**Dataset extract:**
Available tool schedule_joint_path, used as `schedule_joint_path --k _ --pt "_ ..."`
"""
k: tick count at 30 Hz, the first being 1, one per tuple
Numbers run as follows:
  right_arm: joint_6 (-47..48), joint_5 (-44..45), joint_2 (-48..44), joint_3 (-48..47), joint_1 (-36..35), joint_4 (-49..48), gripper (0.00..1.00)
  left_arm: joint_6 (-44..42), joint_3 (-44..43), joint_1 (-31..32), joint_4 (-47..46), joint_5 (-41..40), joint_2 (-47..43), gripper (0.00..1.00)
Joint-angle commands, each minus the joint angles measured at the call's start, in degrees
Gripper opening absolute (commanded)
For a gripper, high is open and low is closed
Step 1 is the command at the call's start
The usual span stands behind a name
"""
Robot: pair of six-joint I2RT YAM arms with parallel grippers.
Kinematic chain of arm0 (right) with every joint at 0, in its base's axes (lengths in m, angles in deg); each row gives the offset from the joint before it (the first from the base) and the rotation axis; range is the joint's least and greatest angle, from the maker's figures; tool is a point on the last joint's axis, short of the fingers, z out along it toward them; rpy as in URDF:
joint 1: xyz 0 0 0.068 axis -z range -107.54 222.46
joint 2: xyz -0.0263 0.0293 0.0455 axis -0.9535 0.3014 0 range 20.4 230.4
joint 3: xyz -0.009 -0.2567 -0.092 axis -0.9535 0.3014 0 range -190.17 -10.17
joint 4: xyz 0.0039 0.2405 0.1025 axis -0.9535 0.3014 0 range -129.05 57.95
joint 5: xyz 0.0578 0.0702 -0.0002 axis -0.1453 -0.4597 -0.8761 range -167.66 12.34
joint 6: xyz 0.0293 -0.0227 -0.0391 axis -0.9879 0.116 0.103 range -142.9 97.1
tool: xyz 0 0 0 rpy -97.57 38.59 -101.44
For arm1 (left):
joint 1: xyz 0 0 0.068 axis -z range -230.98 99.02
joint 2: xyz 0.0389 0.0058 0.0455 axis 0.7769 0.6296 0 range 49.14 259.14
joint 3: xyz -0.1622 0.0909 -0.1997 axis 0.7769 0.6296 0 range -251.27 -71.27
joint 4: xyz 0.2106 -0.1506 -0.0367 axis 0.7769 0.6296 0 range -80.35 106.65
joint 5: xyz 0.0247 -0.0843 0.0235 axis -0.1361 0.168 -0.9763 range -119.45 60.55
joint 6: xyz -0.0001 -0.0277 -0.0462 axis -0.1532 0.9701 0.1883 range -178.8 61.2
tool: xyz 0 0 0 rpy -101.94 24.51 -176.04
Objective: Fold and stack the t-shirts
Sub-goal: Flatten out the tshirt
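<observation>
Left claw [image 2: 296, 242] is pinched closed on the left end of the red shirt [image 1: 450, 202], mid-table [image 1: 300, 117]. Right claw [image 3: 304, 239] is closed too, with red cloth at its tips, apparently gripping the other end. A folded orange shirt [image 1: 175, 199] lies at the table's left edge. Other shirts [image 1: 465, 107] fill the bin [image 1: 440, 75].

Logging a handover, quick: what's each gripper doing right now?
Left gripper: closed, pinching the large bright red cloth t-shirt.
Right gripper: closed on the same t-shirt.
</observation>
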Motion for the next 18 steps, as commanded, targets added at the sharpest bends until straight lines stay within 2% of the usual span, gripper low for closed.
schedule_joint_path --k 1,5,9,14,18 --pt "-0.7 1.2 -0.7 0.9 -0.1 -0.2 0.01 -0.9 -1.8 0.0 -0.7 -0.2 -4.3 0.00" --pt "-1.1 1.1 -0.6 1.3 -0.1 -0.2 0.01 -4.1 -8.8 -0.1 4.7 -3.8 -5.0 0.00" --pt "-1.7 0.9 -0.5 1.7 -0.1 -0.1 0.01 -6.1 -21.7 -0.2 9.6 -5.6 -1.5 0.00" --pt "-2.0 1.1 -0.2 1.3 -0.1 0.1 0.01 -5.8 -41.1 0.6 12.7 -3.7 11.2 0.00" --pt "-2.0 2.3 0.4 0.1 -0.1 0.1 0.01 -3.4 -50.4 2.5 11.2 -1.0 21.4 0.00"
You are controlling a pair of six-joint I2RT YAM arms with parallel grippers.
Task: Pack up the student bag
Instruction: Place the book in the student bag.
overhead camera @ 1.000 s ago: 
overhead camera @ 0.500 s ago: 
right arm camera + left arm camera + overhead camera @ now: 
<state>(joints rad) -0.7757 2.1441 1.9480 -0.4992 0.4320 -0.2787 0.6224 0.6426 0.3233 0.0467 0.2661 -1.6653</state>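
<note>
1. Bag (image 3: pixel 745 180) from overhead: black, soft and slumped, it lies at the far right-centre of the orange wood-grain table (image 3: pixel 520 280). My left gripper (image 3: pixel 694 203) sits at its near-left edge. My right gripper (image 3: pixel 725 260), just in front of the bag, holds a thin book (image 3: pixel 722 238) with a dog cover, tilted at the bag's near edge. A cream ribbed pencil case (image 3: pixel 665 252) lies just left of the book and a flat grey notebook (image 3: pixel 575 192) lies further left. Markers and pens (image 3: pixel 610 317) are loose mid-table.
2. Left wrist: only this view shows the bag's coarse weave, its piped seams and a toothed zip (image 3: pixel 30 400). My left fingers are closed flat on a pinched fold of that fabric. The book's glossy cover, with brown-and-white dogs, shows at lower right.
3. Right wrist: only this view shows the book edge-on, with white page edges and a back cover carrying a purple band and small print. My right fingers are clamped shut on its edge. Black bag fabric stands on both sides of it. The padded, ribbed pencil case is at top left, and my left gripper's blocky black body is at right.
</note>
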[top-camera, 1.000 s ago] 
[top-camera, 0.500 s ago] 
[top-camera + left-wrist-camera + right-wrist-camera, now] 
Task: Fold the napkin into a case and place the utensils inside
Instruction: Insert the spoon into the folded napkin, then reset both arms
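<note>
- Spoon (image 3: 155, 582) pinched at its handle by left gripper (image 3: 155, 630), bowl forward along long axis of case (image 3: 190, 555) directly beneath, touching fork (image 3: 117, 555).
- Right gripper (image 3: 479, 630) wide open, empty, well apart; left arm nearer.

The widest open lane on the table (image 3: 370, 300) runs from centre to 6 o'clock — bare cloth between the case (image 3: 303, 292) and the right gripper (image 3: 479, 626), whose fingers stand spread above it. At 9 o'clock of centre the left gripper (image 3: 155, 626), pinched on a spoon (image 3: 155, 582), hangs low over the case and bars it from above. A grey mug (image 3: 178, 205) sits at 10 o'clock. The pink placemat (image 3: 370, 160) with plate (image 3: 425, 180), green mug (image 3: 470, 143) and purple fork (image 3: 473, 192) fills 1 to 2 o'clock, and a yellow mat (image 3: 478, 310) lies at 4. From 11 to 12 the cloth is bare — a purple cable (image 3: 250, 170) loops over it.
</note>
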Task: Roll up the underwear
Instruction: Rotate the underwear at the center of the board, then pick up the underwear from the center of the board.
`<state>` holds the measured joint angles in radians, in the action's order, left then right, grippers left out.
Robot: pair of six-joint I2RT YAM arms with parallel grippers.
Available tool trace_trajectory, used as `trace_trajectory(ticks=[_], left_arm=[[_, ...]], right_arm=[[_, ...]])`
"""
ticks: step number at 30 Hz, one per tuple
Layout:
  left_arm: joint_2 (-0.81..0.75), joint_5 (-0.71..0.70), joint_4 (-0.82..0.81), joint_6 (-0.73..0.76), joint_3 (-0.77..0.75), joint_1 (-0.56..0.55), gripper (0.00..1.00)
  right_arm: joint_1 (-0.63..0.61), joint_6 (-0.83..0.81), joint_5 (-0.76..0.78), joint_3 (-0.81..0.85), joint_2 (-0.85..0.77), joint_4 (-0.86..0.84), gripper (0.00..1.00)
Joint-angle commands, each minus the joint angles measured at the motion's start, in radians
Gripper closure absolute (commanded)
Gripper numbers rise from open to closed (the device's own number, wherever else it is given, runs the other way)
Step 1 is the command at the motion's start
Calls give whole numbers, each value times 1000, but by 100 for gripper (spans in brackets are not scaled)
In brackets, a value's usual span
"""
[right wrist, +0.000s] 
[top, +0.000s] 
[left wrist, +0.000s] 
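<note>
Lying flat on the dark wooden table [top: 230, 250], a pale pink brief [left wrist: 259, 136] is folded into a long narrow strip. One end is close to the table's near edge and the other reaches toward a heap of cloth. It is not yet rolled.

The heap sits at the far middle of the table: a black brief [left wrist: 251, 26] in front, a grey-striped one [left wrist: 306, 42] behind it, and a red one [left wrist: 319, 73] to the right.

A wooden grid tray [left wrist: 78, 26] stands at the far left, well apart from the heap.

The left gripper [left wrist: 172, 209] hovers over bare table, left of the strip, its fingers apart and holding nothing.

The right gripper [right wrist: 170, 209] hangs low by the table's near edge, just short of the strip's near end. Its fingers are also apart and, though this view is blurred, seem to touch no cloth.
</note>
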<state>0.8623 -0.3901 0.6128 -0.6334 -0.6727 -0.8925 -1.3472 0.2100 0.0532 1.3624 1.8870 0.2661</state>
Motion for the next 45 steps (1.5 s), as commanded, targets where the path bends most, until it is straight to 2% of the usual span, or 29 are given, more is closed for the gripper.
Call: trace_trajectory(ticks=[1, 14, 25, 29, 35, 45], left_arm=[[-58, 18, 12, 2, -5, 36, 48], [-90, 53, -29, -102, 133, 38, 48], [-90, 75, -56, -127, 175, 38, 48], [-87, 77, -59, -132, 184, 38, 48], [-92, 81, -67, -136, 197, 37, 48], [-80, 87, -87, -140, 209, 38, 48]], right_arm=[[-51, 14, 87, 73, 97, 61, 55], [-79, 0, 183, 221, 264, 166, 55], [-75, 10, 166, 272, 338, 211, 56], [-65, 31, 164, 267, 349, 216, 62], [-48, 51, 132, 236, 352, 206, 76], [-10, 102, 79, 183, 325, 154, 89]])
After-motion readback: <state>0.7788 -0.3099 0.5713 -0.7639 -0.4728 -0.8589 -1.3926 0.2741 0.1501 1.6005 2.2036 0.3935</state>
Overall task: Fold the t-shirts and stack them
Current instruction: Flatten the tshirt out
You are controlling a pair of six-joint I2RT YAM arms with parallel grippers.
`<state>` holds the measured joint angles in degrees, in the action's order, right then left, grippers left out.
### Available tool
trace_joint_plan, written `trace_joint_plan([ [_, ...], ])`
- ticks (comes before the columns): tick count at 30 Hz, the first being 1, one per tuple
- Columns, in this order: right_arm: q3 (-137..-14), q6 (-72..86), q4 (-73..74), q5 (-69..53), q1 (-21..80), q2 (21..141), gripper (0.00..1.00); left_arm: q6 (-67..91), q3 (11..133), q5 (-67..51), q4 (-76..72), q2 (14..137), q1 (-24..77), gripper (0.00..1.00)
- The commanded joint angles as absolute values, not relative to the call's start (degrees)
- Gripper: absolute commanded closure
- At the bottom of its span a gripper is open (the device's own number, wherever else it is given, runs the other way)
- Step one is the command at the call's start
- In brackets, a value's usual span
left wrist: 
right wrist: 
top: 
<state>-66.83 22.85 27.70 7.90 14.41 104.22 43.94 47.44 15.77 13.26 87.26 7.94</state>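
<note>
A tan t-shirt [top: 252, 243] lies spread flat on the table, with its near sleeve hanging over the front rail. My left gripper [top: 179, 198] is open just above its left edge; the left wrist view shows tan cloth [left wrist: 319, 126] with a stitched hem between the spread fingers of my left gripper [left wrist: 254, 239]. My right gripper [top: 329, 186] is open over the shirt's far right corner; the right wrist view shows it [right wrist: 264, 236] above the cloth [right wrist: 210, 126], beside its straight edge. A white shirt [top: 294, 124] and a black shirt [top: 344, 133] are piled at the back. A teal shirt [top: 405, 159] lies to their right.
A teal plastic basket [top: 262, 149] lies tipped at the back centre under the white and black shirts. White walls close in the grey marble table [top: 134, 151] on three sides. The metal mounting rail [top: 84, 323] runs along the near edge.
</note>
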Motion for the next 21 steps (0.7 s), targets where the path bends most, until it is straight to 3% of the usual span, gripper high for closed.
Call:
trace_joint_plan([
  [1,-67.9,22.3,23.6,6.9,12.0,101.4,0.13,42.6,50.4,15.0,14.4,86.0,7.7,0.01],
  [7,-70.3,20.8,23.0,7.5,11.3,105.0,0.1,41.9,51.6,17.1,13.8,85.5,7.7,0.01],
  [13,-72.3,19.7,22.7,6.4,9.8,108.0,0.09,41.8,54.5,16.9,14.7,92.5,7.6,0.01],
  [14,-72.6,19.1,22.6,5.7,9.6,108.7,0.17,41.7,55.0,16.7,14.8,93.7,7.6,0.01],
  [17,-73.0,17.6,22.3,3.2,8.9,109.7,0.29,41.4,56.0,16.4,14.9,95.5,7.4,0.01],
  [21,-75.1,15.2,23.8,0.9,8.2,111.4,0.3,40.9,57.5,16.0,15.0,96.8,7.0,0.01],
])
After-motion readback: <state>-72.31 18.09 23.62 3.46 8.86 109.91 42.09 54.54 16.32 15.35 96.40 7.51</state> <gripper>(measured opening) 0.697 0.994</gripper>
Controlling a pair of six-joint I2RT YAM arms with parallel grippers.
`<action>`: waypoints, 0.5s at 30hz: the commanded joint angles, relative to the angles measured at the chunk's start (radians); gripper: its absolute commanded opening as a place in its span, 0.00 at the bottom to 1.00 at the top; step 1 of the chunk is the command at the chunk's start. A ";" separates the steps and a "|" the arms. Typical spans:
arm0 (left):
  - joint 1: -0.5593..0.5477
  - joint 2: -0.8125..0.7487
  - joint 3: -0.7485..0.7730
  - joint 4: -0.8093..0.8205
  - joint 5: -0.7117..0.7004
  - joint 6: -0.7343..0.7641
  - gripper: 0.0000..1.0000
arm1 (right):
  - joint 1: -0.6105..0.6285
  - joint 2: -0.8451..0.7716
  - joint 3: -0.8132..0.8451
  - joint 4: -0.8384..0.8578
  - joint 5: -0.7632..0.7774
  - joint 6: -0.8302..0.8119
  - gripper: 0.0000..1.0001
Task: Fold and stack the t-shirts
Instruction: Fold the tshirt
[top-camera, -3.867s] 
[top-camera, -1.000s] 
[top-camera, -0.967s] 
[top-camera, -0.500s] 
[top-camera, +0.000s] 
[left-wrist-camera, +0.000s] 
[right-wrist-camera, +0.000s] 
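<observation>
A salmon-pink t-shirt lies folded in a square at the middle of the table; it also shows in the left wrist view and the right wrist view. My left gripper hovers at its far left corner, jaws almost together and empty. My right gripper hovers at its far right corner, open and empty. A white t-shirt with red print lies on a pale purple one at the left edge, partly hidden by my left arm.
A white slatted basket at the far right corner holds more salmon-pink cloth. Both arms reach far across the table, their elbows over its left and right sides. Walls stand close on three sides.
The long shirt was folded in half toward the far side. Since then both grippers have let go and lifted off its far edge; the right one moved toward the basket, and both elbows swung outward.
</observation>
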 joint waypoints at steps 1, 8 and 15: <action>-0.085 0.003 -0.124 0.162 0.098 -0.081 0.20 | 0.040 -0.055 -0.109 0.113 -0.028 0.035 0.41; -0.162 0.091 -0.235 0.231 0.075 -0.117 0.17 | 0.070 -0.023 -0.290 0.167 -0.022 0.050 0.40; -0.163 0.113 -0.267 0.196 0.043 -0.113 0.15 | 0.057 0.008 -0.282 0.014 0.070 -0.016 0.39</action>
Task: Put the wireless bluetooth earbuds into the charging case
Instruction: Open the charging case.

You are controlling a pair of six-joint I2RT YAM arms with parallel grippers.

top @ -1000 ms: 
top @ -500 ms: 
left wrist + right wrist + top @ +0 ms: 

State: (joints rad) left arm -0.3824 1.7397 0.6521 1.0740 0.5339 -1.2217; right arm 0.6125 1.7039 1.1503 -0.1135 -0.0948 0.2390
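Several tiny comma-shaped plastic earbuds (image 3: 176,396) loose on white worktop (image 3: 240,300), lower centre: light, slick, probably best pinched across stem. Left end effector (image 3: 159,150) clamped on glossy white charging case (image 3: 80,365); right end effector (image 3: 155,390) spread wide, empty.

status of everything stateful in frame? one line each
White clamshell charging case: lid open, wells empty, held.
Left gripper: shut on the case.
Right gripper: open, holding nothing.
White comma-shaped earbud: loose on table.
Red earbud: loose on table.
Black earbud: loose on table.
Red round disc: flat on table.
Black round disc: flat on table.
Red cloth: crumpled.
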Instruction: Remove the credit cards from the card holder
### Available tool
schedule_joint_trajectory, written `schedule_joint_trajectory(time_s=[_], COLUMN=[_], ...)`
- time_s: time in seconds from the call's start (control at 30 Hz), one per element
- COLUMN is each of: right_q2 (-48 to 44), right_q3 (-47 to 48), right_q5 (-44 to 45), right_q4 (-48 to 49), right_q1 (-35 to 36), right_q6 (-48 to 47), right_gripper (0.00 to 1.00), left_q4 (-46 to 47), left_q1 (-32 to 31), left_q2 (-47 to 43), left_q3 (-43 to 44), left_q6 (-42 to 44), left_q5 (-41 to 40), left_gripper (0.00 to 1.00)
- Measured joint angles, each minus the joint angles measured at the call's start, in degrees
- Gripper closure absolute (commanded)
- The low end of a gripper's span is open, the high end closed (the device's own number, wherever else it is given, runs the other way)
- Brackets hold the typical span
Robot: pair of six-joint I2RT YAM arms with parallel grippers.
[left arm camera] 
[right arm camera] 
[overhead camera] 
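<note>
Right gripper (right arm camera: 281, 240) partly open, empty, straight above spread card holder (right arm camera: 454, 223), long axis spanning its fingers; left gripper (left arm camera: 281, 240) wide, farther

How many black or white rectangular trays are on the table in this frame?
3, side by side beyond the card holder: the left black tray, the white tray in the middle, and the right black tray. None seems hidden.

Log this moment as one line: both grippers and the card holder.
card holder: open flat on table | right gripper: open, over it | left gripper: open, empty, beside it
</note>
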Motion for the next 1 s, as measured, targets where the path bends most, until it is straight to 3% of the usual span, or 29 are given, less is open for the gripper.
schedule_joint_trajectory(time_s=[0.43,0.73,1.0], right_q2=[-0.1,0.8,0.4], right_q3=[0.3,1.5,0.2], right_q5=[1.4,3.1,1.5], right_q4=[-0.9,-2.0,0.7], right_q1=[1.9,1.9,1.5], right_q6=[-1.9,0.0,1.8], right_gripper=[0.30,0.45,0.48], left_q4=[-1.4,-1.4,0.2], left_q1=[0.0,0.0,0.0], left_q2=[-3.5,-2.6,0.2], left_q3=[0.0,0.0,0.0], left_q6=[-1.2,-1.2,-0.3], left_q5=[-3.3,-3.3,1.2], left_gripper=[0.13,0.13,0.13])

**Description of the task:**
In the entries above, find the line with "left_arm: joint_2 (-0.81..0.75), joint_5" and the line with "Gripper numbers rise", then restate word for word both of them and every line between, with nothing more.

**The completed task:**
  left_arm: joint_2 (-0.81..0.75), joint_5 (-0.71..0.70), joint_4 (-0.82..0.81), joint_6 (-0.73..0.76), joint_3 (-0.77..0.75), joint_1 (-0.56..0.55), gripper (0.00..1.00)
  right_arm: joint_1 (-0.63..0.61), joint_6 (-0.83..0.81), joint_5 (-0.76..0.78), joint_3 (-0.81..0.85), joint_2 (-0.85..0.77), joint_4 (-0.86..0.84), gripper (0.00..1.00)
Joint-angle commands, each minus the joint angles measured at the motion's start, in radians
Gripper closure absolute (commanded)
Gripper numbers rise from open to closed (the device's own number, wherever else it is given, runs the other way)

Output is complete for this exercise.